Le rideau s’ouvre (littéralement) sur une fausse scène de plage. Une piscine au lieu de la mer, des palmiers en plastique, des copeaux de bois au lieu du sable. C’est le réveillon de Noël. On mange du poulet dans une boîte en carton au lieu de la dinde, on porte à ses lèvres des verres déjà vides, on s’échange des cadeaux inutiles.

Mais surtout, on fait croire aux autres qu’on est heureux. Malgré la grossesse non désirée, malgré la vie qu’on s’invente, malgré la porno qu’on achète pour son mari, malgré le début de surdité, malgré la jalousie et l’envie qui rendent amer, malgré l’ambiance familiale malsaine.

C’est quand on se le fait dire en pleine face que ça explose. Et ça explose dans un tourbillon digne d’un vidéoclip réalisé par quelqu’un qui aurait pris de la drogue. Six chansons aux paroles absurdes, d’un humour décalé et grinçant, accompagnées d’un beat Casio. Superposition de la vraie (fausse) vie des personnages et de leurs alter egos en poupées Barbie, sur décor de carton envahi par le feu et la fumée.

Pis la seule manière de dealer avec cette vérité crue, c’est bien sûr d’essayer de se convaincre que ce n’est qu’une illusion, que finalement on est heureux comme ça.

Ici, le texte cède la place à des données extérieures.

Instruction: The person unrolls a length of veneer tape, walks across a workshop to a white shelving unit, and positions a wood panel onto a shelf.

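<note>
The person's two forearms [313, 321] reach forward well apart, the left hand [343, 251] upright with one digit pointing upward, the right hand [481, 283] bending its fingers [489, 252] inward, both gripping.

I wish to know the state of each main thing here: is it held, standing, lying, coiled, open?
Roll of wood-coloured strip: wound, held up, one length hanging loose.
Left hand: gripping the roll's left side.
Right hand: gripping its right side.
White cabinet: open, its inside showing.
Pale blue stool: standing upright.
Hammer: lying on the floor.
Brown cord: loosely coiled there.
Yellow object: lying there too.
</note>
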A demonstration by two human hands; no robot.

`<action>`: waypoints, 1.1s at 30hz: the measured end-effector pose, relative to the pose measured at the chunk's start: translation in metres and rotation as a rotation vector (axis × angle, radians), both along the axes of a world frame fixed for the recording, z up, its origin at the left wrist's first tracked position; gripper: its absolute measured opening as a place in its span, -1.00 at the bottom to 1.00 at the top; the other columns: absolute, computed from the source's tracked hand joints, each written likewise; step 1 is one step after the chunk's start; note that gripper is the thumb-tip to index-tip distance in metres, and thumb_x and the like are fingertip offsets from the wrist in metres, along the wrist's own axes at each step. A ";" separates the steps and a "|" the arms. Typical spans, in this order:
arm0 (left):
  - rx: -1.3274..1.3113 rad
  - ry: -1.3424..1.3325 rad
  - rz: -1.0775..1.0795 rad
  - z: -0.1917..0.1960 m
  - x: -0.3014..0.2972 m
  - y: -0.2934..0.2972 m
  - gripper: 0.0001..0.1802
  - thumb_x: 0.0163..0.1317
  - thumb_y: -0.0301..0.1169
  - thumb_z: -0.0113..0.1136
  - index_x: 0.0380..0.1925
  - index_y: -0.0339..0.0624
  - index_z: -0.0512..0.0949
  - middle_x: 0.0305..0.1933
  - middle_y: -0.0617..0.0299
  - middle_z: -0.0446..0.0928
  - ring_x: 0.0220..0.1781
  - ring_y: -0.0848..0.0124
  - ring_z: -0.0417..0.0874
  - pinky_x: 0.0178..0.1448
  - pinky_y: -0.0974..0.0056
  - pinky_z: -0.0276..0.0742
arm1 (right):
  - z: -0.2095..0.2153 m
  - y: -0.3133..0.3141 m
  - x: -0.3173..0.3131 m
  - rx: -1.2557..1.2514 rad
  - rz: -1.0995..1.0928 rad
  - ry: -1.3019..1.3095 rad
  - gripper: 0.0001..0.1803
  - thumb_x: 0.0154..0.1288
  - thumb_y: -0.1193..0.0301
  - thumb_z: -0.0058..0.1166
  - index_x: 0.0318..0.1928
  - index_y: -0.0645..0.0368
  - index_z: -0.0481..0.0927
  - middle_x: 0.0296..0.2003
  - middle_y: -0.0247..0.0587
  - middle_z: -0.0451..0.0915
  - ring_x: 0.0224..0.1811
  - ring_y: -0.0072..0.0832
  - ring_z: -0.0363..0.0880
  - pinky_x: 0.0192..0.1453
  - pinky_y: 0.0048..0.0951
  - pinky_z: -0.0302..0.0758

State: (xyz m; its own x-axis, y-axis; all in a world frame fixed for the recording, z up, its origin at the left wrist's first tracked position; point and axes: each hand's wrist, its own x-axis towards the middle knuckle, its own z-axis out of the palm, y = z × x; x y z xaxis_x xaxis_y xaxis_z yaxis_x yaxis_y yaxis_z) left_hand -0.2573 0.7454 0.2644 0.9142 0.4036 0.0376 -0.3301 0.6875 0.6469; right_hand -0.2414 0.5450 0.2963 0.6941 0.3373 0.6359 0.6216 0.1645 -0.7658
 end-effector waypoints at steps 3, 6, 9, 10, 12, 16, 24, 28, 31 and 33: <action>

C’est pas long que le retour du balancier se fait sentir. Ceux qui disent leurs quatre vérités aux autres sont pas plus heureux que le reste du monde.

Mon grain de sel personnel: je catch pas grand-chose à l’absurde, car pour ceux à qui ça plaît, ça a l’air d’être drôle à en rire à gorge déployée. Une chose est sûre, je suis très heureuse que le Trident prenne un tel risque. L’institution théâtrale de Québec tranche avec sa longue tradition de pièces prudentes, choisies pour plaire au plus grand nombre. Même si celle-ci n’est pas à mon goût, j’ai bien hâte de voir le reste, cette année et dans les années à venir.

Ariane Hivert

Dans la république du bonheur est présenté au Théâtre du Trident à Québec jusqu’au 7 février 2015 et à la Place des Arts à Montréal du 19 au 28 février 2015. Texte de Martin Crimp, mise en scène par Christian Lapointe, une coproduction du Théâtre Blanc.